Open a command prompt (or shell) and navigate to the LINK_DIR/bin directory that contains the rule compiler (tf-cgc). Use the following command to recompile the modified rule:

tf-cgc -i ../TextAnalysis/languages/rulesources/english-tf-voc-sentiment.rul -o ../TextAnalysis/languages/english-tf-voc-sentiment.fsm

NOTE: If you receive a compilation error, copy all of the LINK_DIR/TextAnalysis/rulesources/english-tf-voc*.rul files to the LINK_DIR/bin directory.

4. Testing 

a) Create an unstructured text file containing the sentence: The pipes are leaky.

b) Launch the Data Services Designer and create a job to process this file with the Entity Extraction transform under Text Data Processing configured for English with the recompiled rule file.

c) Execute the job and inspect the output which matches the following comma-delimited format:

1,-1,The pipes are leaky!,Sentiment,The pipes are leaky!,RULE,0,20,1,1

2,1,pipes,Topic,pipes,RULE,4,5,1,1

3,1,leaky,MajorProblem,leaky,RULE,14,5,1,1      

The adjective "leaky" is now identified as a major problem due to the VoC customization applied.

German 

1. Modifying the source rule file

Open LINK_DIR/TextAnalysis/languages/rulesources/german-tf-voc-thesaurus.rul and comment out the line “undicht” from the #define def_problemadj:

#define def_problemadj: { (
.+bedürftig
| abbrechen
…
!!| undicht
…
)}

 Add “undicht” to the #define called def_majorproblemadj. This is to make sure “undicht” gets extracted as MajorProblem and not MinorProblem:
 

#define def_majorproblemadj: {( 
defekt
| kaputt
…
| undicht
…
)}

2. Renaming the original FSM file

To avoid overwriting the original FSM file delivered with the German language module, go to the LINK_DIR/TextAnalysis/languages folder and rename the file german-tf-voc-sentiment.fsm to german-tf-voc-sentiment.fsm.ORIG.

3. Recompiling

Open a command prompt (or shell) and navigate to the LINK_DIR/bin directory that contains the rule compiler (tf-cgc). Use the following command to recompile the modified rule:

tf-cgc -i ../TextAnalysis/languages/rulesources/german-tf-voc-sentiment.rul -o ../TextAnalysis/languages/german-tf-voc-sentiment.fsm

NOTE: If you receive a compilation error, copy all of the LINK_DIR/TextAnalysis/rulesources/german-tf-voc*.rul files to the LINK_DIR/bin directory.

4. Testing

a) Create an unstructured text file containing the sentence: Die Rohre sind undicht.

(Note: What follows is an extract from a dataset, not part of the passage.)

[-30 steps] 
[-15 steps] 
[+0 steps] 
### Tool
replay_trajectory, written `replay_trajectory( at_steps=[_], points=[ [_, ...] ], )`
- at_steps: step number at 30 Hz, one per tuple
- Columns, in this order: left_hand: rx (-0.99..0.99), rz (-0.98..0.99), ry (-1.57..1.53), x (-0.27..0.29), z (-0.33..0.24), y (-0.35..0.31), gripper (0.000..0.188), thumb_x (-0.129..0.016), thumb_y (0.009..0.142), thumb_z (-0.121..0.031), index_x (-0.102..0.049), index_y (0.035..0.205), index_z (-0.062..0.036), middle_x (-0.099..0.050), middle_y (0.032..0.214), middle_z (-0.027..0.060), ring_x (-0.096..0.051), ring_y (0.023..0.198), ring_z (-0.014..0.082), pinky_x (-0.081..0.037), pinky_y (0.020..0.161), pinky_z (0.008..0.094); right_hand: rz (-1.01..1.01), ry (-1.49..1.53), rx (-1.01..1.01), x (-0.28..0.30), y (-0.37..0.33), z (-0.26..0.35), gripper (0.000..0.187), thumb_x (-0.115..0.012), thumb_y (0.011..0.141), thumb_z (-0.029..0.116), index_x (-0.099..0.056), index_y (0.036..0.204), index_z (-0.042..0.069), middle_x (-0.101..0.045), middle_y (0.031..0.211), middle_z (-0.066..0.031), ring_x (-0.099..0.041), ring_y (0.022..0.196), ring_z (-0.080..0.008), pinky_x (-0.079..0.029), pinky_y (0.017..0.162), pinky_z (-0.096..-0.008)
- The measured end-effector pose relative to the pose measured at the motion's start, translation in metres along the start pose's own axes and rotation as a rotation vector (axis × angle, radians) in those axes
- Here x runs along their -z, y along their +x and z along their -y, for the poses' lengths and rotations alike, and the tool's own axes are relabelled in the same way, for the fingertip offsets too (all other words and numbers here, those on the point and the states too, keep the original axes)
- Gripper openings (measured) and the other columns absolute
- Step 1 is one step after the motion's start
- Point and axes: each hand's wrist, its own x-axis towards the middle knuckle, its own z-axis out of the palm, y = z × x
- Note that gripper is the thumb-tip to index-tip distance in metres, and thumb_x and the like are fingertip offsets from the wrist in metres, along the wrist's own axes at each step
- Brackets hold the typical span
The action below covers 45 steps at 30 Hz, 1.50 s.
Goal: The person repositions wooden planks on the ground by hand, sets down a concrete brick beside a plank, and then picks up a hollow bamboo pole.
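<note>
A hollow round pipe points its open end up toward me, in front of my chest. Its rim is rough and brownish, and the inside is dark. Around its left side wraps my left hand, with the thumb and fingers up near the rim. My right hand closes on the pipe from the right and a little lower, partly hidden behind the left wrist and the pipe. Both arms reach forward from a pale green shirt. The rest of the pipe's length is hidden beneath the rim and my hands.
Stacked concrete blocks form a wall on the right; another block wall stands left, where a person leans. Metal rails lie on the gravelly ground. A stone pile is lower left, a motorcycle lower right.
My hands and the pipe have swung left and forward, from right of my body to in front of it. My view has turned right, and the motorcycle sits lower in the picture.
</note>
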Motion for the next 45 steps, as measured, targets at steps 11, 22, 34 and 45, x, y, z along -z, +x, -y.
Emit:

b) Launch the Data Services Designer and create a job to process this file with the Entity Extraction transform under Text Data Processing configured for German with the recompiled rule file.

c) Execute the job and inspect the output which matches the following comma-delimited format:

1,-1,Die Rohre sind undicht,Sentiment,Die Rohre sind undicht,RULE,0,22,1,1

2,1,Die Rohre,Topic,Die Rohre,RULE,0,9,1,1

3,1,undicht,MinorProblem,undicht,RULE,15,7,1,1 

The adjective "undicht" is now identified as a major problem due to the VoC customization applied.

French

1. Modifying the source rule file

Open LINK_DIR/TextAnalysis/languages/rulesources/french-tf-voc-thesaurus.rul and add the expressions “qui fuit” and "qui coule" to the subgroup called ProblemMajorAdj:

#subgroup ProblemAdj_Major: {(<\p{ci}
(affreux|affreuses?|afreux|afreuses?
|atroces?
…
|(<\p{ci}(qui)> <\p{ci}(fuit|fuient|coule|coulent)>)
…
)}                     


2. Renaming the original FSM file

To avoid overwriting the original FSM file delivered with the French language module, go to the LINK_DIR/TextAnalysis/languages folder and rename the file french-tf-voc-sentiment.fsm to french-tf-voc-sentiment.fsm.ORIG.

3. Recompiling

Open a command prompt (or shell) and navigate to the LINK_DIR/bin directory that contains the rule compiler (tf-cgc). Use the following command to recompile the modified rule:

tf-cgc -i ../TextAnalysis/languages/rulesources/french-tf-voc-sentiment.rul -o ../TextAnalysis/languages/french-tf-voc-sentiment.fsm

NOTE: If you receive a compilation error, copy all of the LINK_DIR/TextAnalysis/rulesources/french-tf-voc*.rul files to the LINK_DIR/bin directory.

4. Testing

a) Create an unstructured text file containing the sentence: Nous avons des tuyaux qui fuient.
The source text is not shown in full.